The C++0x draft has a notion of fences which seems very distinct from a CPU/chip level notion of fences, or say what the linux kernel guys expect of fences. The question is whether the draft really implies an extremely restricted model, or the wording is just poor and it actually implies true fences.
For example, under 29.8 Fences it states things like:
A release fence A synchronizes with an acquire fence B if there exist atomic operations X and Y, both operating on some atomic object M, such that A is sequenced before X, X modifies M, Y is sequenced before B, and Y reads the value written by X or a value written by any side effect in the hypothetical release sequence X would head if it were a release operation.
It uses these terms atomic operations and atomic object. There are such atomic operations and methods defined in the draft, but does it mean only those? A release fence sounds like a store fence. A store fence that doesn't guarantee the write of all data prior to the fence is nearly useless. Similar for a load (acquire) fence and full fence.
So, are the fences/barries in the C++0x proper fences and the wording just incredibly poor, or are they exremely restricted/useless as described?
In terms of C++, say I have this existing code (assuming fences are available as high level constructs right now -- instead of say using __sync_synchronize in GCC):
Thread A:
b = 9;
store_fence();
a = 5;
Thread B:
if( a == 5 )
{
  load_fence();
  c = b;
}
Assume a,b,c are of a size to have atomic copy on the platform. The above means that c will only ever be assigned 9. Note we don't care when Thread B sees a==5, just that when it does it also sees b==9.
What is the code in C++0x that guarantees the same relationship?
ANSWER: If you read my chosen answer and all the comments you'll get the gist of the situation. C++0x appears to force you to use an atomic with fences whereas a normal hardware fence does not have this requirement. In many cases this can still be used to replace concurrent algorithms so long as sizeof(atomic<T>) == sizeof(T) and atomic<T>.is_lock_free() == true.
It is unfortunate however that is_lock_free is not a constexpr. That would allow it to be used in a static_assert. Having atomic<T> degenerate to using locks is generally a bad idea: atomic algorithms that use mutexes will have horrible contention problems compared to a mutex-designed algorithm.
Fences provide ordering on all data. However, in order to guarantee that the fence operation from one thread is visible to a second, you need to use atomic operations for the flag, otherwise you have a data race.

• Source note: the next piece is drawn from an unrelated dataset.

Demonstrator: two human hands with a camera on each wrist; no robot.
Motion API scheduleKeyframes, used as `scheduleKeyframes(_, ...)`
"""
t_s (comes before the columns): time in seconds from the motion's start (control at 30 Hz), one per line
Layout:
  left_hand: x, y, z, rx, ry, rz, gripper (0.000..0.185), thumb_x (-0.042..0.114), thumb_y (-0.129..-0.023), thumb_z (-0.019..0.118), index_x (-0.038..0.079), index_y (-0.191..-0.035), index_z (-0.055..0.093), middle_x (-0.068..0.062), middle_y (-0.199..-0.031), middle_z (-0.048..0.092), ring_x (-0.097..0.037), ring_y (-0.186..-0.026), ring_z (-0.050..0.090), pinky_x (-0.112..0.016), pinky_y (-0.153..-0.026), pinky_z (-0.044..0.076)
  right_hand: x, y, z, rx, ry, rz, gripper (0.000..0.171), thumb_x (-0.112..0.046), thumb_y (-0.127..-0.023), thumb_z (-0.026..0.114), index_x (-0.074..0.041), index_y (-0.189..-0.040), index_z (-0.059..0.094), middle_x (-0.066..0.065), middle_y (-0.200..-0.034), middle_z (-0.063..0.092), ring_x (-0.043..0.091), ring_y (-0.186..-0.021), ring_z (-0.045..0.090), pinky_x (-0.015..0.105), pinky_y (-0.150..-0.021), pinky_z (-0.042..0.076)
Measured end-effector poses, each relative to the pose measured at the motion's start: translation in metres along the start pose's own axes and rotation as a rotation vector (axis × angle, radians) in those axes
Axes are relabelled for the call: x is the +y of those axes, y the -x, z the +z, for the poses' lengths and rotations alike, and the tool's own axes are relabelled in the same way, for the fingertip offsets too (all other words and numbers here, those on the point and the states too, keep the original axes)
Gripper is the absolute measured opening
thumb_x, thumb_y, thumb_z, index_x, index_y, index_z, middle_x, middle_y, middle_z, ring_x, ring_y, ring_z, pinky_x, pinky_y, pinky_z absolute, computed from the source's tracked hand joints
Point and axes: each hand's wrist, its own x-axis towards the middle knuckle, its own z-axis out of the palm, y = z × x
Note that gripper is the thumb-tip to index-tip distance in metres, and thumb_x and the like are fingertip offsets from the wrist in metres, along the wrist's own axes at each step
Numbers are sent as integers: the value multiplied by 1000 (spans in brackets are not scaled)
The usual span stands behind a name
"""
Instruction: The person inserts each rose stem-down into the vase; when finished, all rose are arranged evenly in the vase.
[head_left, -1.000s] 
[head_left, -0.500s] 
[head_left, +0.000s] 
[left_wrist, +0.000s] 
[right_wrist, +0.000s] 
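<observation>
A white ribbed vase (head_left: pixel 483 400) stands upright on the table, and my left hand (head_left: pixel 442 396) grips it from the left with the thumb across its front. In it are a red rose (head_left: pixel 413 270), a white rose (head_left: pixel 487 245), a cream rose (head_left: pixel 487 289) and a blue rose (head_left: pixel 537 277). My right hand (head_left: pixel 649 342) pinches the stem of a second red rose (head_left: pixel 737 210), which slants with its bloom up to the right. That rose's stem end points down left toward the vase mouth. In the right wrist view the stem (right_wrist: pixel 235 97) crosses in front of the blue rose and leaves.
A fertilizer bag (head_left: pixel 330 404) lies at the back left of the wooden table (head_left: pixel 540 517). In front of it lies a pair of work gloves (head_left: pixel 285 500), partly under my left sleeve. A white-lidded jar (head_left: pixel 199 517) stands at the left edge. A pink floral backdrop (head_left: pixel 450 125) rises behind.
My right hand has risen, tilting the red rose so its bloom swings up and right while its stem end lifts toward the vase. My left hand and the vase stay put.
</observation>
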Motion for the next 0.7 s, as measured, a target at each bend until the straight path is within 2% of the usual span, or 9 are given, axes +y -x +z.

std::atomic<bool> ready(false);
int data=0;
void thread_1()
{
    data=42;
    std::atomic_thread_fence(std::memory_order_release);
    ready.store(true,std::memory_order_relaxed);
}
void thread_2()
{
    if(ready.load(std::memory_order_relaxed))
    {
        std::atomic_thread_fence(std::memory_order_acquire);
        std::cout<<"data="<<data<<std::endl;
    }
}
If thread_2 reads ready to be true, then the fences ensure that data can safely be read, and the output will be data=42. If ready is read to be false, then you cannot guarantee that thread_1 has issued the appropriate fence, so a fence in thread 2 would still not provide the necessary ordering guarantees --- if the if in thread_2 was omitted, the access to data would be a data race and undefined behaviour, even with the fence.
Clarification: A std::atomic_thread_fence(std::memory_order_release) is generally equivalent to a store fence, and will likely be implemented as such. However, a single fence on one processor does not guarantee any memory ordering: you need a corresponding fence on a second processor, AND you need to know that when the acquire fence was executed the effects of the release fence were visible to that second processor. It is obvious that if CPU A issues an acquire fence, and then 5 seconds later CPU B issues a release fence, then that release fence cannot synchronize with the acquire fence. Unless you have some means of checking whether or not the fence has been issued on the other CPU, the code on CPU A cannot tell whether it issued its fence before or after the fence on CPU B.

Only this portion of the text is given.